*** Opening of Data ***

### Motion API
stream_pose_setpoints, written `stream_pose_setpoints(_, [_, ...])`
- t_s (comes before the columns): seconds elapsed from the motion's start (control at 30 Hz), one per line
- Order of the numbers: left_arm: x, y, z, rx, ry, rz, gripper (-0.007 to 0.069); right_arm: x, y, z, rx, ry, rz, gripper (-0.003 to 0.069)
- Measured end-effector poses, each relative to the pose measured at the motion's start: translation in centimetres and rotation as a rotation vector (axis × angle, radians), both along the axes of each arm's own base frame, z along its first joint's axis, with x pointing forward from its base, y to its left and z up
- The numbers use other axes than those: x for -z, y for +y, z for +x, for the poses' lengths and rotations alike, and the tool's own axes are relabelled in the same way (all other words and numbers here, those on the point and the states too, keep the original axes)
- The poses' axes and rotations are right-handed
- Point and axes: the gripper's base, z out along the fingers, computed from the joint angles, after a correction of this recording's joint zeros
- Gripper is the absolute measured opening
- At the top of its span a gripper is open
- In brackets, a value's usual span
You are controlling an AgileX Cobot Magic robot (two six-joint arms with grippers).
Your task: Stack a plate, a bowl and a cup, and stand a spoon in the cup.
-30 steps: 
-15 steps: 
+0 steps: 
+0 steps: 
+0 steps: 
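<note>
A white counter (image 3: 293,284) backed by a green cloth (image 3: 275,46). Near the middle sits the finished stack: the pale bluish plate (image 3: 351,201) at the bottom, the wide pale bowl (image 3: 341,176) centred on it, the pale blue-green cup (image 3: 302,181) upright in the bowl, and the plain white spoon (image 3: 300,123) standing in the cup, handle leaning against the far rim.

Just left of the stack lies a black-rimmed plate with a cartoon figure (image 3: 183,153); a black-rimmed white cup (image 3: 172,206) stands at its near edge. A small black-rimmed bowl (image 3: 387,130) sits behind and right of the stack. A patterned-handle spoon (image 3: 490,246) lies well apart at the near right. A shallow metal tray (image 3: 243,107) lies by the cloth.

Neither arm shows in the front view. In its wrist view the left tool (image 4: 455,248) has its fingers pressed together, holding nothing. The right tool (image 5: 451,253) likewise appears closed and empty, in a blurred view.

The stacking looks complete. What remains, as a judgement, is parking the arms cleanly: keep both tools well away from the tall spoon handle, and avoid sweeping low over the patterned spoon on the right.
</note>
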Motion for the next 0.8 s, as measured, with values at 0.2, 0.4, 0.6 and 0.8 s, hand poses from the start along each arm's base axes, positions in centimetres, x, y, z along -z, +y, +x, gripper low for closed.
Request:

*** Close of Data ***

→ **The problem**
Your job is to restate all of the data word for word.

→ **Response for this exercise**
### Motion API
stream_pose_setpoints, written `stream_pose_setpoints(_, [_, ...])`
- t_s (comes before the columns): seconds elapsed from the motion's start (control at 30 Hz), one per line
- Order of the numbers: left_arm: x, y, z, rx, ry, rz, gripper (-0.007 to 0.069); right_arm: x, y, z, rx, ry, rz, gripper (-0.003 to 0.069)
- Measured end-effector poses, each relative to the pose measured at the motion's start: translation in centimetres and rotation as a rotation vector (axis × angle, radians), both along the axes of each arm's own base frame, z along its first joint's axis, with x pointing forward from its base, y to its left and z up
- The numbers use other axes than those: x for -z, y for +y, z for +x, for the poses' lengths and rotations alike, and the tool's own axes are relabelled in the same way (all other words and numbers here, those on the point and the states too, keep the original axes)
- The poses' axes and rotations are right-handed
- Point and axes: the gripper's base, z out along the fingers, computed from the joint angles, after a correction of this recording's joint zeros
- Gripper is the absolute measured opening
- At the top of its span a gripper is open
- In brackets, a value's usual span
You are controlling an AgileX Cobot Magic robot (two six-joint arms with grippers).
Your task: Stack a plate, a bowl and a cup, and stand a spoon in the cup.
-30 steps: 
-15 steps: 
+0 steps: 
+0 steps: 
+0 steps: 
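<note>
A white counter (image 3: 293,284) backed by a green cloth (image 3: 275,46). Near the middle sits the finished stack: the pale bluish plate (image 3: 351,201) at the bottom, the wide pale bowl (image 3: 341,176) centred on it, the pale blue-green cup (image 3: 302,181) upright in the bowl, and the plain white spoon (image 3: 300,123) standing in the cup, handle leaning against the far rim.

Just left of the stack lies a black-rimmed plate with a cartoon figure (image 3: 183,153); a black-rimmed white cup (image 3: 172,206) stands at its near edge. A small black-rimmed bowl (image 3: 387,130) sits behind and right of the stack. A patterned-handle spoon (image 3: 490,246) lies well apart at the near right. A shallow metal tray (image 3: 243,107) lies by the cloth.

Neither arm shows in the front view. In its wrist view the left tool (image 4: 455,248) has its fingers pressed together, holding nothing. The right tool (image 5: 451,253) likewise appears closed and empty, in a blurred view.

The stacking looks complete. What remains, as a judgement, is parking the arms cleanly: keep both tools well away from the tall spoon handle, and avoid sweeping low over the patterned spoon on the right.
</note>
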Motion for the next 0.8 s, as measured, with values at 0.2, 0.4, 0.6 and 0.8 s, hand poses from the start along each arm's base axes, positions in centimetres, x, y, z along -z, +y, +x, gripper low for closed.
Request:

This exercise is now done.